The United States and Cuba currently do not maintain full diplomatic ties, and the U.S. government has imposed tough sanctions on Havana since 1961. Carter sought to normalize relations with Cuba during his presidency, and favors ending the 40-year old U.S. economic embargo. 

After meeting Castro for dinner late Sunday, the former Georgia governor and his 12-person entourage, which includes his wife, Rosalynn, are to visit the Center for Genetic Engineering and Biotechnology, a top Cuban research center, Monday. 

Carter will also meet with Vice President Carlos Lage and Foreign Minister Felipe Perez Roque, as well as Cuban religious leaders and the head of the U.S. interest section in Havana, Vicki Huddleston, during the visit. 

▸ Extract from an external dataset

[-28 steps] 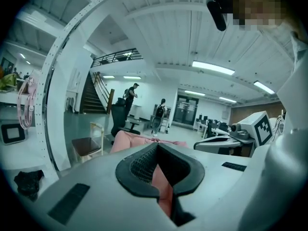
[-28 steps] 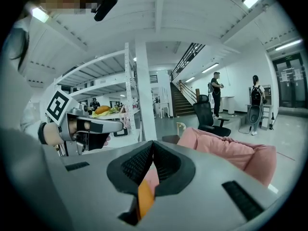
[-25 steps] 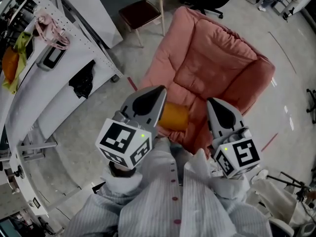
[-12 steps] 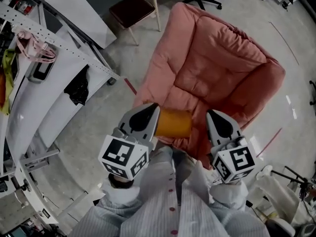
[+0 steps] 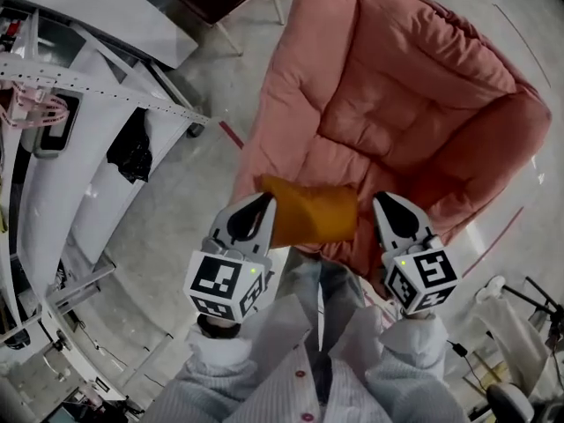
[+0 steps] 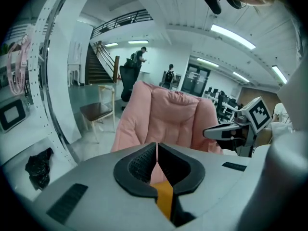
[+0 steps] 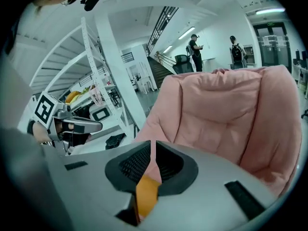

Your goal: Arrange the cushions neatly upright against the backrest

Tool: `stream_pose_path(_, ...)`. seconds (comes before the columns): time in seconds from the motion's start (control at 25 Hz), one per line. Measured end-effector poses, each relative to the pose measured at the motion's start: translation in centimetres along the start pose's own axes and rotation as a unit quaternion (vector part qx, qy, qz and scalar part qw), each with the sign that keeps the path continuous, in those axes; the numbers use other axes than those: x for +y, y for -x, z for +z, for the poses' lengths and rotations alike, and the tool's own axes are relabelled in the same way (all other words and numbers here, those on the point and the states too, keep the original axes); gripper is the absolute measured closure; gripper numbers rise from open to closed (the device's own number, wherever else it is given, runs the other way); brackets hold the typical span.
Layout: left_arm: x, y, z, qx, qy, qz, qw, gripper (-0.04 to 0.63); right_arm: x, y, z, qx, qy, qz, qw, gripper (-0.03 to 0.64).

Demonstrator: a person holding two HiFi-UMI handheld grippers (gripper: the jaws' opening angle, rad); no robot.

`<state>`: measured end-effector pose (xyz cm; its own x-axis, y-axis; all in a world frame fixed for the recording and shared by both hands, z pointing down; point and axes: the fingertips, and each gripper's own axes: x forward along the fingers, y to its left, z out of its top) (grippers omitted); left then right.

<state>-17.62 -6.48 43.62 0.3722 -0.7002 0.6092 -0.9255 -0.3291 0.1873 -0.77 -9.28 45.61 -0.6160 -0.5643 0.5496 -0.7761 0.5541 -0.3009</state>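
Head view: we see 1 orange cushion (image 5: 313, 211) slung between the left gripper (image 5: 264, 203) and the right gripper (image 5: 386, 205), each gripper at 1 end of it. It hangs over the front edge of the pink armchair (image 5: 370, 135), well apart from the backrest (image 5: 397, 33); whether it touches the seat we cannot tell.

Left gripper view: the left gripper (image 6: 156, 150) is clenched, with a strip of the orange cushion (image 6: 164, 198) pinched between its jaws. The pink armchair (image 6: 168, 114) stands straight ahead, and the right gripper (image 6: 226, 131) shows off to the side.

Right gripper view: the right gripper (image 7: 154, 153) is likewise clamped on a fold of the orange cushion (image 7: 146, 194). The backrest (image 7: 226, 95) rises upright beyond it, and the left gripper (image 7: 82, 125) shows at the far side.

Step in hand: we judge this to be the carry-in. The cushion is gripped by both ends and brought to the chair, not yet set against anything.

Next move: in our view both grippers must travel together over the seat toward the backrest, stand the cushion on its edge and lean it flat there, and only then let go. Uneven hands would twist or slump it.

Other cushions: we see none beyond this 1.
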Motion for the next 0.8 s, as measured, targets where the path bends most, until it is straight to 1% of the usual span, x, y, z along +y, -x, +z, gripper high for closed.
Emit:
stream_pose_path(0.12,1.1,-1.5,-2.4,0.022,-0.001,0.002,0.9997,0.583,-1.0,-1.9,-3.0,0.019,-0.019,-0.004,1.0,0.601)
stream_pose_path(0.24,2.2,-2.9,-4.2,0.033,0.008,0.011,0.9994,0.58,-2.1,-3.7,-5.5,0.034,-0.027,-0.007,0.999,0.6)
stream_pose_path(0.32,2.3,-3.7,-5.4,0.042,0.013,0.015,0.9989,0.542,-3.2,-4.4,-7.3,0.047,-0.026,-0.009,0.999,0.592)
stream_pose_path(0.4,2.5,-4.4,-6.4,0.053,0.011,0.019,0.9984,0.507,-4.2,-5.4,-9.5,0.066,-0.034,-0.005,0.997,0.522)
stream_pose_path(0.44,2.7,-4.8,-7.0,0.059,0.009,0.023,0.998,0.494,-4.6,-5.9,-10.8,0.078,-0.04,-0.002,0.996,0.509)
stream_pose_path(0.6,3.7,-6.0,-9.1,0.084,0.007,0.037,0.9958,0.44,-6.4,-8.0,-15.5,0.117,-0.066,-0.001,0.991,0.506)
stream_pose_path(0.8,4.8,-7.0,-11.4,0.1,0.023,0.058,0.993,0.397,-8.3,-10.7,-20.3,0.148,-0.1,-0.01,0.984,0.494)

The most eagerly-anticipated event will likely be Tuesday, when the 77-year-old Carter is scheduled to meet with college students and deliver a speech that authorities have promised to broadcast live on radio and television -- a unique event in which the former U.S. leader will be able to directly address the Cuban people. 

Carter also plans a walking tour of Old Havana, and trips to a medical school, an agricultural cooperative, a biotech institute, an AIDS clinic and a psychiatric ward. 

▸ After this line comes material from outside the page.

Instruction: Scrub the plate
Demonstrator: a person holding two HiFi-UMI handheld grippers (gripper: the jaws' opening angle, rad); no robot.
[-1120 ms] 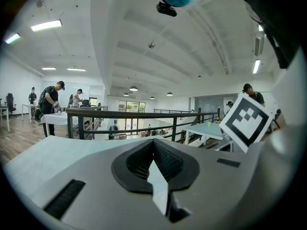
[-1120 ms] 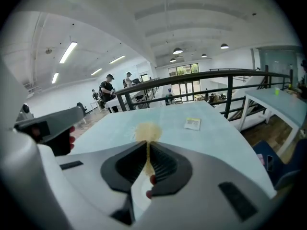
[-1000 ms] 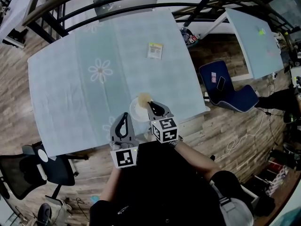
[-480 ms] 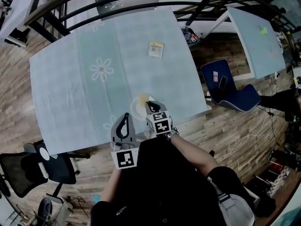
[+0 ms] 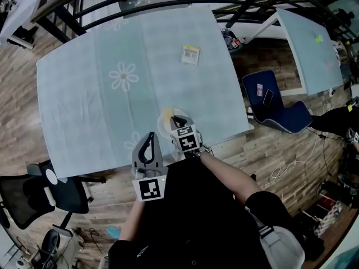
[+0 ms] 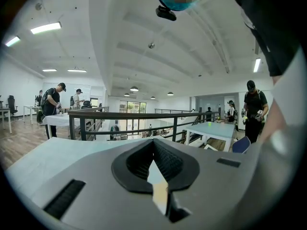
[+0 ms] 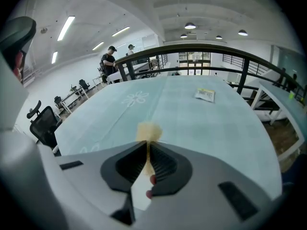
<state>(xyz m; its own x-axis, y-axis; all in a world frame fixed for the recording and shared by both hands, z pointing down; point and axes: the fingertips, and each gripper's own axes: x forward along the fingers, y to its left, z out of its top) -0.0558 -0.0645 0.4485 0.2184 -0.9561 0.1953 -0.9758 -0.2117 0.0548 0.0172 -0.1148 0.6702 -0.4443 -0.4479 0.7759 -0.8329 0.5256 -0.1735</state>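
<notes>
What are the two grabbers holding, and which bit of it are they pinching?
The right gripper pinches a yellow sponge by its near edge; the rest sticks out beyond the jaw tips. The left gripper is shut on nothing.

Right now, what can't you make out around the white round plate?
White round plate: head view, partly covered by right gripper; dirt unreadable.
Yellowish sponge: right gripper view, lower part hidden by the jaws; plate contact unclear.
Small flat packet: head view, print too small.

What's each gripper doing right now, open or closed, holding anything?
Left gripper: closed, nothing between its jaws.
Right gripper: closed on the small yellow scrubbing sponge.
</notes>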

On Thursday, a day officially set aside for "personal activities," Carter is likely to meet with some of the island's political dissidents. He will conclude his visit with a press conference Friday. 

The only U.S. president to visit Cuba was Calvin Coolidge, who came to Havana in January 1928. 

Carter travels to the island at a time of greater than usual tension between the United States and Cuba - exactly one week after US Under Secretary of State for Arms Control and International Security John Bolton accused Havana of researching and developing offensive biological weapons. 

Castro Friday described the charges as a "pack of Olympic-size lies" and challenged Washington to show proof of its accusations. 

Joe Garcia, executive director of the Cuban American National Foundation, said he was hopeful that lasting, positive results would come about because of the visit. 

"Jimmy Carter is the guy in America who put human rights on the map," he said. "I hope that he won't let his legacy be tarnished" by not putting civil liberties on the agenda. 

But a former senior State Department official took a more cynical view, predicting that the well-meaning Carter would be bamboozled by Castro. 

"Of course Castro will use Jimmy," the ex-official said. "He is the master." 

Former U.S. vice president Dan Quayle also criticized Carter’s decision to visit Cuba.

"I would be surprised if the administration is jumping for joy that he is going down and going to try to elevate Fidel Castro," Quayle said.

"He is a totalitarian dictator. Things in Cuba probably are not going to change until he leaves," said Quayle, who served as vice president alongside President George H.W. Bush, Sr.